> **EXERCISE AIM**
From the line with "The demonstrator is" to the line with "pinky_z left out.", retype every line exactly, including those two, and leave out the rest of the data below.

> **DATA PROVIDED**
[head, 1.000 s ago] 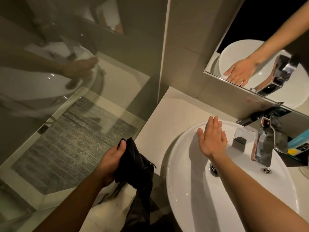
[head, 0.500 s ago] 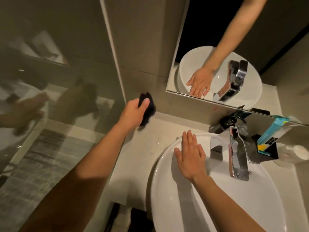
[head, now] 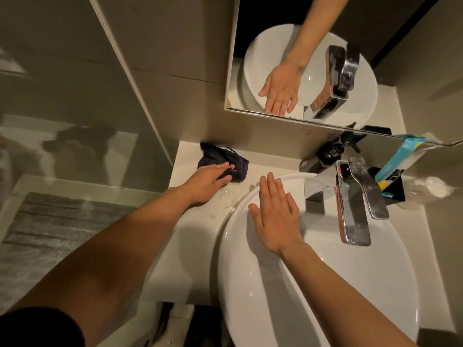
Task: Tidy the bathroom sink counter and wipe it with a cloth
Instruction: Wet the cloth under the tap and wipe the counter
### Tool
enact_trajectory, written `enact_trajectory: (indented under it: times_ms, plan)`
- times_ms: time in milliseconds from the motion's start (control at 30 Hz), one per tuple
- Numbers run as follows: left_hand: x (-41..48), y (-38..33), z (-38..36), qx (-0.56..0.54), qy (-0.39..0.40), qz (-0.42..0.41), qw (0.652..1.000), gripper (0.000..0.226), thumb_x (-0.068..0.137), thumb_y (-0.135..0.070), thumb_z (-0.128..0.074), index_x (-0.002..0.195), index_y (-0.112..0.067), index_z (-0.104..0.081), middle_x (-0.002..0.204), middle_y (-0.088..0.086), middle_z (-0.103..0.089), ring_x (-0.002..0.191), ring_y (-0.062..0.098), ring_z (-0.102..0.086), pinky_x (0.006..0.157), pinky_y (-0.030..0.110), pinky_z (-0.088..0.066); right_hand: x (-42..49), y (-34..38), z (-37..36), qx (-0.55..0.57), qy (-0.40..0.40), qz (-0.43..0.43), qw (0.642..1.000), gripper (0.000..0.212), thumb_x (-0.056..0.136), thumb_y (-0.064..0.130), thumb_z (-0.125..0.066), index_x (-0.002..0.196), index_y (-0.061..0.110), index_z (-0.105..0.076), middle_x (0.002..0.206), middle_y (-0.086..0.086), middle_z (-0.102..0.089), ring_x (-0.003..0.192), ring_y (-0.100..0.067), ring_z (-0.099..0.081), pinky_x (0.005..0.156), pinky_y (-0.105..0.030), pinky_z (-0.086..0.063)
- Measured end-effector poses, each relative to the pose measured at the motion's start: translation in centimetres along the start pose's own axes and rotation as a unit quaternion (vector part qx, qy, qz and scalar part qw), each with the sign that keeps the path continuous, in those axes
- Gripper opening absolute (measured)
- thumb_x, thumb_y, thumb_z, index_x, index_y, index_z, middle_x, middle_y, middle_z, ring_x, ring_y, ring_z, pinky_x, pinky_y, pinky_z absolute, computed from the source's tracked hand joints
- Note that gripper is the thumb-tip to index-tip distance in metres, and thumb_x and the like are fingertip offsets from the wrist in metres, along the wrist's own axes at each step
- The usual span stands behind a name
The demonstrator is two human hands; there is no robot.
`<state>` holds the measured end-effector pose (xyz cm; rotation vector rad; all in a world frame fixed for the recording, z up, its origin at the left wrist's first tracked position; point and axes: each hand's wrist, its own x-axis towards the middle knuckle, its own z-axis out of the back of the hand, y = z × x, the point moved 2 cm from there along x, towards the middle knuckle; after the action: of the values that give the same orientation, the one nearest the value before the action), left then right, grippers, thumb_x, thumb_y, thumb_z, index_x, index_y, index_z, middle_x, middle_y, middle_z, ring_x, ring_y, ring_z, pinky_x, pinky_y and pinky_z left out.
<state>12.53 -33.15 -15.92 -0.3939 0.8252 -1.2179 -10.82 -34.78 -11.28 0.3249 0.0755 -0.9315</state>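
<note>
So the wiping part looks underway. The dark cloth (head: 223, 162) sits bunched up in the far left corner of the desk (head: 175, 246), right where the back wall meets the glass panel. The left hand (head: 208, 182) is on top of it, fingers laid flat and pressing down on its near edge, not really pinching, more like pinning it to the surface. The right hand (head: 274, 216) is spread open, palm down, resting on the far left rim of the white basin (head: 325, 296), holding nothing.

Key thing for the next stroke: the cloth is ahead and to the left of both hands, already under the left one, so that's obviously the nearer hand. The right hand is just beside it but apart, across a little patch of water droplets (head: 225, 199). The free strip of desk runs from that far corner back toward the person, along the basin's left side, so I'd guess the wipe gets pulled toward the body along that line.

Count:
- one cloth
- one basin
- one chrome faucet (head: 355, 204)
- one dark pump bottle (head: 323, 156) behind the basin
- one black holder (head: 393, 191) with a blue and yellow tube (head: 398, 161) in it
- something white at the far right, too blurry to call

Those bits behind the faucet probably get in the way later.
</note>
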Motion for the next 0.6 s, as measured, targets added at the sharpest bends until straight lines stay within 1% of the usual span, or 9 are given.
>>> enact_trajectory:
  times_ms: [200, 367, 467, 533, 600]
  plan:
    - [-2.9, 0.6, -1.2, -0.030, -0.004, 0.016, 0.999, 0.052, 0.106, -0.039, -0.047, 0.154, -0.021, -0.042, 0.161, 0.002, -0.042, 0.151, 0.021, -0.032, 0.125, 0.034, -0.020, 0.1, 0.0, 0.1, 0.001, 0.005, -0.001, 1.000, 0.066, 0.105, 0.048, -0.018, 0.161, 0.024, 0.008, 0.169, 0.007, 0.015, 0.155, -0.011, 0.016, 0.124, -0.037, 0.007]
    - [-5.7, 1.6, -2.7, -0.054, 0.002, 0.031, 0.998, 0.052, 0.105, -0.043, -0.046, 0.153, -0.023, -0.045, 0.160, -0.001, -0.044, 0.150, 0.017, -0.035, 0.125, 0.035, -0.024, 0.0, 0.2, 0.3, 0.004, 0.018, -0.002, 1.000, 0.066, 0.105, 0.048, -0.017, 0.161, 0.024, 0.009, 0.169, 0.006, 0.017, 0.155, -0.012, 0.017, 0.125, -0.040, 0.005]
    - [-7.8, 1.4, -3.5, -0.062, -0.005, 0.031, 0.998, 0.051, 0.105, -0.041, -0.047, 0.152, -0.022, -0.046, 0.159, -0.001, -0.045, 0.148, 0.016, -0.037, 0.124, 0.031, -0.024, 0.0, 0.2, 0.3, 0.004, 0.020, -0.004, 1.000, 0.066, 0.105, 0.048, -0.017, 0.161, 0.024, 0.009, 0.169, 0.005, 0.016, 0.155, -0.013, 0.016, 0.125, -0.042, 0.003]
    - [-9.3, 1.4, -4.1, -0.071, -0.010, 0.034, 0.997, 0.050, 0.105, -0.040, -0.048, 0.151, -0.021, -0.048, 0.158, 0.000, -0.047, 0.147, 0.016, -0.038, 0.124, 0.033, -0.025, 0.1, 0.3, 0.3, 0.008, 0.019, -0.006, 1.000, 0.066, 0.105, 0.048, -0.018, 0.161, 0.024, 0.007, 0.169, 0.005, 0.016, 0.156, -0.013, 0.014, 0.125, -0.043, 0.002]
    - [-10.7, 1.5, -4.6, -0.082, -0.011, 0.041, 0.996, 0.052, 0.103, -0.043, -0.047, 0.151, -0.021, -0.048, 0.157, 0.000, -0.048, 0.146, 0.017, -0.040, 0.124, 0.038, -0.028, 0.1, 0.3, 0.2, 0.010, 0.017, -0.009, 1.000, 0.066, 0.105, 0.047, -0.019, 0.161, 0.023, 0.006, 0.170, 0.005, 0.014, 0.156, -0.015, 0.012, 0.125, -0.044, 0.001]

> **RESPONSE AREA**
The demonstrator is two human hands; there is no robot.
`<state>` holds the measured end-effector pose (xyz cm; rotation vector rad; all in a world frame fixed for the recording, z up, its origin at the left wrist's first tracked position; point and axes: each hand's wrist, its own x-axis towards the middle knuckle, its own z-axis out of the back of the hand, y = z × x, the point moved 2 cm from there along x, towards the middle knuckle; after the action: of the values that give the same orientation, the one nearest the value before the action), left then right, grippers, thumb_x, thumb_y, thumb_z, index_x, index_y, index_z, middle_x, middle_y, middle_z, ring_x, ring_y, ring_z, pinky_x, pinky_y and pinky_z left out.

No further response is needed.